- **Instructions for the task**: All of the data must be printed exactly; please include every line.

(Input data begins)

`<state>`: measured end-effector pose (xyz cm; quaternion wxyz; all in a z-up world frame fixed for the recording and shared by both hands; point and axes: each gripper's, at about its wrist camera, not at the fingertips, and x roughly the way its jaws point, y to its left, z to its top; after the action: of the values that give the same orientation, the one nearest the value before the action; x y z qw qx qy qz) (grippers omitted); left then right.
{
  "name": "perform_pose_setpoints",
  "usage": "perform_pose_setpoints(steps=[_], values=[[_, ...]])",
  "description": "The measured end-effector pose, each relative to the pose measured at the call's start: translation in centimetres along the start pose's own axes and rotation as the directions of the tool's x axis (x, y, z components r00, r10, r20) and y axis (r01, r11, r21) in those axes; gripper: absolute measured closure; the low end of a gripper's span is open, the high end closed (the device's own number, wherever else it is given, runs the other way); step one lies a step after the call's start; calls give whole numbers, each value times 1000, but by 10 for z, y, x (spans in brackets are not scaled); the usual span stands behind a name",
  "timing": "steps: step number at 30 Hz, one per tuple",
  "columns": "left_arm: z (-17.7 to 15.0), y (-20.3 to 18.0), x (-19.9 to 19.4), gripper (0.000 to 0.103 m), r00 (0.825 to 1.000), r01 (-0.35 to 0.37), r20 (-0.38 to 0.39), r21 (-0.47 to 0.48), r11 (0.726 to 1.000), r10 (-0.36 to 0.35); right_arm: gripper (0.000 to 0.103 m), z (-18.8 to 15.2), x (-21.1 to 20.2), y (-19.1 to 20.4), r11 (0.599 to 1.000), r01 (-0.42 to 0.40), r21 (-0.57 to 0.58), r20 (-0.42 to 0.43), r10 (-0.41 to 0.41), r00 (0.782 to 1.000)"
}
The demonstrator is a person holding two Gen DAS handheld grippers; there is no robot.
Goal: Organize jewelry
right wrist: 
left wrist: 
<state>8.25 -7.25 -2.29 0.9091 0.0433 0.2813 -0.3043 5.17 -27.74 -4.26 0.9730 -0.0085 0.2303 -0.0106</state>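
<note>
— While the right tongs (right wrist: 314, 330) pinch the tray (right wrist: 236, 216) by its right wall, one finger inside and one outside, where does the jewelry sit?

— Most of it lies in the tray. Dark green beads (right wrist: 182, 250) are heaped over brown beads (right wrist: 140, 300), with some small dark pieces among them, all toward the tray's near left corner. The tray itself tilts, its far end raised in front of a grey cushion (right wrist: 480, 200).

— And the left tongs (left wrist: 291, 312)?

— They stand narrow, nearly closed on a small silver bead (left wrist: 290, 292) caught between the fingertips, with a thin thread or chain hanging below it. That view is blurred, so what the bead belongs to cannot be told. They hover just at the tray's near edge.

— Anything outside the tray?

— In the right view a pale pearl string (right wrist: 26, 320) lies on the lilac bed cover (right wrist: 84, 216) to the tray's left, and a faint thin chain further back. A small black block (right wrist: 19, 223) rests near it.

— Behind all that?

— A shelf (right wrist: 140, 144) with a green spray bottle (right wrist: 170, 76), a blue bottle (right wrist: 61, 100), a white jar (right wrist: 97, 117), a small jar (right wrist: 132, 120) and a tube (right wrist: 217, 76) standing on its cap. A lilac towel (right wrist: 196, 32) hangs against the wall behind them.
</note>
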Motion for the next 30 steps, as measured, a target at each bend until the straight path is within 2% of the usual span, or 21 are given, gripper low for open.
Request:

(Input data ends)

- **Response area**:
`<state>`: measured end-effector pose (xyz cm; quaternion wxyz; all in a z-up world frame fixed for the recording and shared by both hands; point and axes: each gripper's, at about its wrist camera, not at the fingertips, and x roughly the way its jaws point, y to its left, z to its top; after the action: of the values that give the same orientation, the one nearest the value before the action; x y z qw qx qy qz) (grippers omitted); left then right.
{
  "name": "perform_pose_setpoints",
  "usage": "perform_pose_setpoints(steps=[_], values=[[_, ...]])",
  "description": "The measured end-effector pose, each relative to the pose measured at the call's start: translation in centimetres along the start pose's own axes and rotation as the directions of the tool's x axis (x, y, z components r00, r10, r20) and y axis (r01, r11, r21) in those axes; gripper: absolute measured closure; the low end of a gripper's span is open, the high end closed (the device's own number, wherever else it is given, runs the other way); step one lies a step after the call's start; calls give whole numbers, each value times 1000, but by 10 for z, y, x (spans in brackets are not scaled); the usual span stands behind a name",
  "timing": "steps: step number at 30 Hz, one per tuple",
  "columns": "left_arm: z (-17.7 to 15.0), y (-20.3 to 18.0), x (-19.9 to 19.4), gripper (0.000 to 0.103 m), r00 (0.825 to 1.000), r01 (-0.35 to 0.37), r20 (-0.38 to 0.39), r21 (-0.47 to 0.48), r11 (0.726 to 1.000), r10 (-0.36 to 0.35); right_arm: gripper (0.000 to 0.103 m), z (-18.8 to 15.2), x (-21.1 to 20.2), y (-19.1 to 20.4), r11 (0.599 to 1.000), r01 (-0.42 to 0.40), r21 (-0.57 to 0.58), r20 (-0.42 to 0.43), r10 (-0.41 to 0.41), r00 (0.782 to 1.000)"
}
The demonstrator is a person holding two Gen DAS handheld grippers; there is no robot.
Goal: Organize jewelry
right wrist: 
left wrist: 
<state>8.25 -7.25 -2.29 0.9091 0.0433 0.2813 -0.3043 5.17 -27.74 -4.26 0.9730 -0.0085 0.2303 -0.0106</state>
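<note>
— While the right tongs (right wrist: 314, 330) pinch the tray (right wrist: 236, 216) by its right wall, one finger inside and one outside, where does the jewelry sit?

— Most of it lies in the tray. Dark green beads (right wrist: 182, 250) are heaped over brown beads (right wrist: 140, 300), with some small dark pieces among them, all toward the tray's near left corner. The tray itself tilts, its far end raised in front of a grey cushion (right wrist: 480, 200).

— And the left tongs (left wrist: 291, 312)?

— They stand narrow, nearly closed on a small silver bead (left wrist: 290, 292) caught between the fingertips, with a thin thread or chain hanging below it. That view is blurred, so what the bead belongs to cannot be told. They hover just at the tray's near edge.

— Anything outside the tray?

— In the right view a pale pearl string (right wrist: 26, 320) lies on the lilac bed cover (right wrist: 84, 216) to the tray's left, and a faint thin chain further back. A small black block (right wrist: 19, 223) rests near it.

— Behind all that?

— A shelf (right wrist: 140, 144) with a green spray bottle (right wrist: 170, 76), a blue bottle (right wrist: 61, 100), a white jar (right wrist: 97, 117), a small jar (right wrist: 132, 120) and a tube (right wrist: 217, 76) standing on its cap. A lilac towel (right wrist: 196, 32) hangs against the wall behind them.
</note>
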Motion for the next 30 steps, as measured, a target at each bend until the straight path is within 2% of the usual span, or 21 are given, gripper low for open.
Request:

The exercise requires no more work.